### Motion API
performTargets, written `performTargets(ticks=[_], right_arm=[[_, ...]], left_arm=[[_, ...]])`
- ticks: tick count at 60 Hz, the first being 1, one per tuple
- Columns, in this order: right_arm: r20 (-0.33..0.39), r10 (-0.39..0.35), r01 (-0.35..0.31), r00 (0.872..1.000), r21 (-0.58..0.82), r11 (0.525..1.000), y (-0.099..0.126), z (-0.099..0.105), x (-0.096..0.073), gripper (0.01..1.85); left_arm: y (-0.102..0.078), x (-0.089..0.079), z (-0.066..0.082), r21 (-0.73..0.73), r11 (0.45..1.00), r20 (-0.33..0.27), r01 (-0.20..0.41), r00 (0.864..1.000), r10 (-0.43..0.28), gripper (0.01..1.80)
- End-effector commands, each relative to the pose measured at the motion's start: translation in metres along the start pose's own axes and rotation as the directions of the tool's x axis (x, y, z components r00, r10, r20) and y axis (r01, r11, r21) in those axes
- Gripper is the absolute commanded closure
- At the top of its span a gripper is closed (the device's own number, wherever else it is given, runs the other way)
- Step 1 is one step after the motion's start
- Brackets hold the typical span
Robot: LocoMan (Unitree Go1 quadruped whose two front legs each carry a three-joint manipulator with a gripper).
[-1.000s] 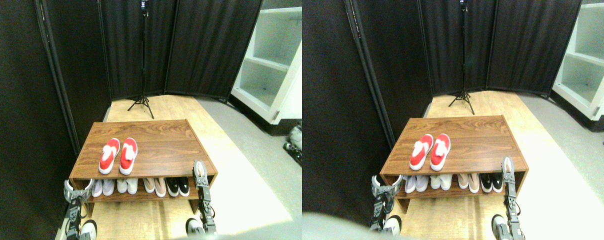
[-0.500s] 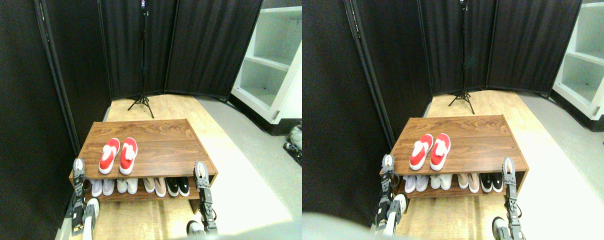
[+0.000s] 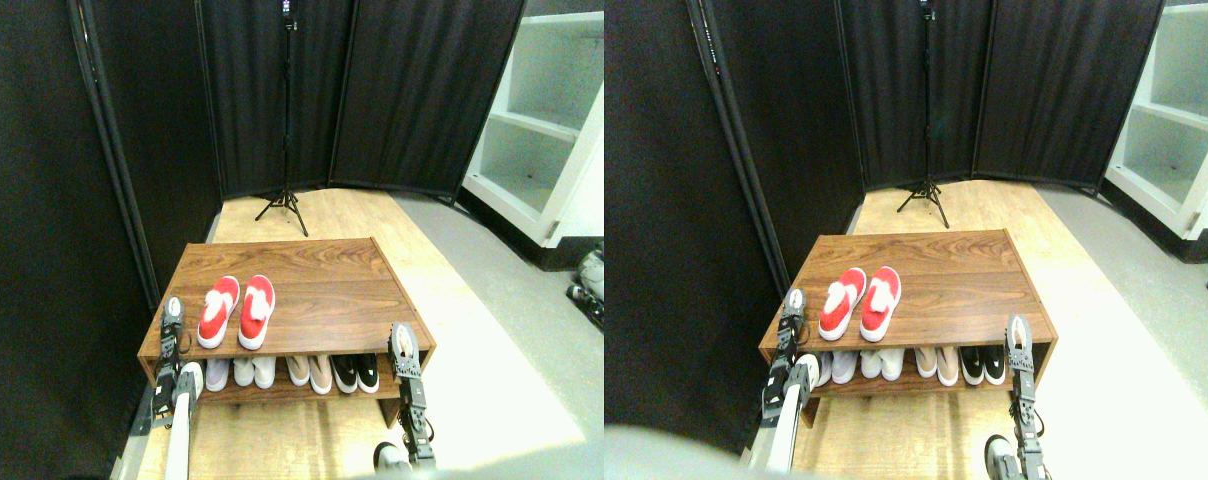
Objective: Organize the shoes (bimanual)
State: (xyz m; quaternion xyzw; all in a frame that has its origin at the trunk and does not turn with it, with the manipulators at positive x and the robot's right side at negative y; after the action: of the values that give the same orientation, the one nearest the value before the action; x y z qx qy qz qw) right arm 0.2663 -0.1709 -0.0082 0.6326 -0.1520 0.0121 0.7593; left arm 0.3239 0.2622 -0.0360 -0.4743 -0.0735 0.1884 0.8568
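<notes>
Left gripper (image 3: pixel 172 312) approaching red shoes (image 3: pixel 237 311)
Shoes paired on rack top (image 3: pixel 334 290), just right of it; jaw state unclear, right gripper (image 3: pixel 401 340) too. Reach low, avoid skewing them.

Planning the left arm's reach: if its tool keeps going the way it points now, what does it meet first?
Likely the left red shoe. The left tool points up and away over the bench top's left edge; depth is unclear, so it may pass beside the shoe.

A low walnut-brown wooden shoe rack (image 3: pixel 324 290) holds what look like white, beige and black shoe pairs (image 3: pixel 294 372) underneath; black folding fabric screens (image 3: pixel 414 90) stand behind.
</notes>
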Motion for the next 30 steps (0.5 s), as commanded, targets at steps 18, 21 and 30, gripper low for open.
performTargets(ticks=[18,21,30], right_arm=[[-0.002,0.04,-0.04,0.999,-0.015,0.999,0.004,-0.004,0.005,1.85],[0.003,0.034,-0.034,0.999,-0.018,0.999,0.005,-0.004,0.005,1.85],[0.01,0.027,-0.027,1.0,-0.002,1.0,0.005,-0.003,0.006,1.85]], left_arm=[[-0.001,0.001,-0.03,-0.002,1.0,-0.105,-0.017,0.994,0.017,1.8],[-0.002,-0.001,-0.035,-0.022,0.999,-0.122,-0.031,0.992,0.029,1.8],[-0.008,-0.005,-0.05,-0.054,0.998,-0.169,-0.041,0.985,0.031,1.8]])
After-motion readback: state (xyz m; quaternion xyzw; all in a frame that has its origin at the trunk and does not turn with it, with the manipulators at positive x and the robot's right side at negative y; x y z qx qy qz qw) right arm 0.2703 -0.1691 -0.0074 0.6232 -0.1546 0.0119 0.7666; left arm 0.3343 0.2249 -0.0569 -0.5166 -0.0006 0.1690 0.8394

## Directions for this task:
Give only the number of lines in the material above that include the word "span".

## Exercise solution:
2